Stage-Level Scheduling¶

Stage-Level Scheduling uses ResourceProfiles for the following:

Spark developers can specify task and executor resource requirements at stage level
Spark (Scheduler) uses the stage-level requirements to acquire the necessary resources and executors and schedule tasks based on the per-stage requirements

Apache Spark 3.1.1

Stage-Level Scheduling was introduced in Apache Spark 3.1.1 (cf. SPARK-27495)

Resource Profiles¶

Resource Profiles are managed by ResourceProfileManager.

The Default ResourceProfile is known by ID 0.

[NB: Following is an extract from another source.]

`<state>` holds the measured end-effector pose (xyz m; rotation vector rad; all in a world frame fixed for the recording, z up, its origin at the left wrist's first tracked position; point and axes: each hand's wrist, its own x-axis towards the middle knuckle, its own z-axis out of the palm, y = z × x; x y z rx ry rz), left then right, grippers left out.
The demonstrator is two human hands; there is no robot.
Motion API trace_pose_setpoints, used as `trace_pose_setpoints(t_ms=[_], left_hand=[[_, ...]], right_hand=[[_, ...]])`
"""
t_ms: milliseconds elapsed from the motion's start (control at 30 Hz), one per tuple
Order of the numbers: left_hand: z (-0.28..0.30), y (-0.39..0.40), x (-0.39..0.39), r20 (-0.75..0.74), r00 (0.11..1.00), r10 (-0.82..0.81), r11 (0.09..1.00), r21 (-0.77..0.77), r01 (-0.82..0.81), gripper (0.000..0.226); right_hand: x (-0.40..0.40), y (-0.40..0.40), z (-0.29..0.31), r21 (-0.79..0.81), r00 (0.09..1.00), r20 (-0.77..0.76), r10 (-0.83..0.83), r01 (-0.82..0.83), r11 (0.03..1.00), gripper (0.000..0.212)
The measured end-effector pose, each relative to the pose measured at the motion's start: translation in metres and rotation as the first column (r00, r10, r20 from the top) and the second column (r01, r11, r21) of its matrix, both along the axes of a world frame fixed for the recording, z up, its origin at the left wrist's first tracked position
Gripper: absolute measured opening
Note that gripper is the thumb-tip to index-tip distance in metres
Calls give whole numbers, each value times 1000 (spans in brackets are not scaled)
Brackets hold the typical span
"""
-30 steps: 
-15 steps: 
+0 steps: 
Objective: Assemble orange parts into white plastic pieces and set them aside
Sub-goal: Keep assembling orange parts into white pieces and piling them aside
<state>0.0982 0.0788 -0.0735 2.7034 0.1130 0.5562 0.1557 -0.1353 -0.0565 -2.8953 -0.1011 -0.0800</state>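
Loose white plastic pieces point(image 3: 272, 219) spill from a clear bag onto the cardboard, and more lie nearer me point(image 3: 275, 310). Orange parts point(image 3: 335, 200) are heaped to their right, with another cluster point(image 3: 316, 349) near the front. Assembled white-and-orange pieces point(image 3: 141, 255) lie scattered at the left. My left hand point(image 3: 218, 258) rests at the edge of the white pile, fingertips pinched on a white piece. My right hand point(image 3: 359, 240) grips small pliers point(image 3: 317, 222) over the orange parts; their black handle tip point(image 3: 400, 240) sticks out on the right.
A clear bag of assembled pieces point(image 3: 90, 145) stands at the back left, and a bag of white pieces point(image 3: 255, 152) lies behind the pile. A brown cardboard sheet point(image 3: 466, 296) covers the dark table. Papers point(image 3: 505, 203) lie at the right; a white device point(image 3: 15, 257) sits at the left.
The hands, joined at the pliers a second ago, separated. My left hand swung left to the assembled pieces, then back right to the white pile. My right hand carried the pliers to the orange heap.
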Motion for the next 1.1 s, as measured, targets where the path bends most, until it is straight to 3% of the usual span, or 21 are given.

Custom Resource Profiles are ResourceProfiles with non-0 IDs. Custom Resource Profiles are only supported on YARN, Kubernetes and Spark Standalone.

ResourceProfiles are associated with an RDD using withResources operator.

Resource Requests¶

Executor¶

Executor Resource Requests are specified using executorResources of a ResourceProfile.

Executor Resource Requests can be the following built-in resources:

cores
memory
memoryOverhead
pyspark.memory
offHeap

Other (deployment environment-specific) executor resource requests can be defined as Custom Executor Resources.

Task¶

Default Task Resources are specified based on spark.task.cpus and spark.task.resource-prefixed configuration properties.

SparkListenerResourceProfileAdded¶

ResourceProfiles can be monitored using SparkListenerResourceProfileAdded.

Dynamic Allocation¶

Dynamic Allocation of Executors is not supported.

Demo¶

Describe Distributed Computation¶

Let's describe a distributed computation (using RDD API) over a 10-record dataset.

val rdd = sc.range(0, 9)

Describe Required Resources¶

Optional Step

This demo assumes to be executed in local deployment mode (that supports the default ResourceProfile only) and so the step is considered optional until a supported cluster manager is used.

import org.apache.spark.resource.ResourceProfileBuilder
val rpb = new ResourceProfileBuilder
val rp1 = rpb.build()

scala> println(rp1.toString)
Profile: id = 1, executor resources: , task resources:

Configure Default ResourceProfile¶

FIXME

Use spark.task.resource-prefixed properties per ResourceUtils.

Associate Required Resources to Distributed Computation¶

rdd.withResources(rp1)

scala> rdd.withResources(rp1)
org.apache.spark.SparkException: TaskResourceProfiles are only supported for Standalone cluster for now when dynamic allocation is disabled.
  at org.apache.spark.resource.ResourceProfileManager.isSupported(ResourceProfileManager.scala:71)
  at org.apache.spark.resource.ResourceProfileManager.addResourceProfile(ResourceProfileManager.scala:126)
  at org.apache.spark.rdd.RDD.withResources(RDD.scala:1802)
  ... 42 elided

SPARK-43912

Reported as SPARK-43912 Incorrect SparkException for Stage-Level Scheduling in local mode.

Until it is fixed, enable Dynamic Allocation.

$ ./bin/spark-shell -c spark.dynamicAllocation.enabled=true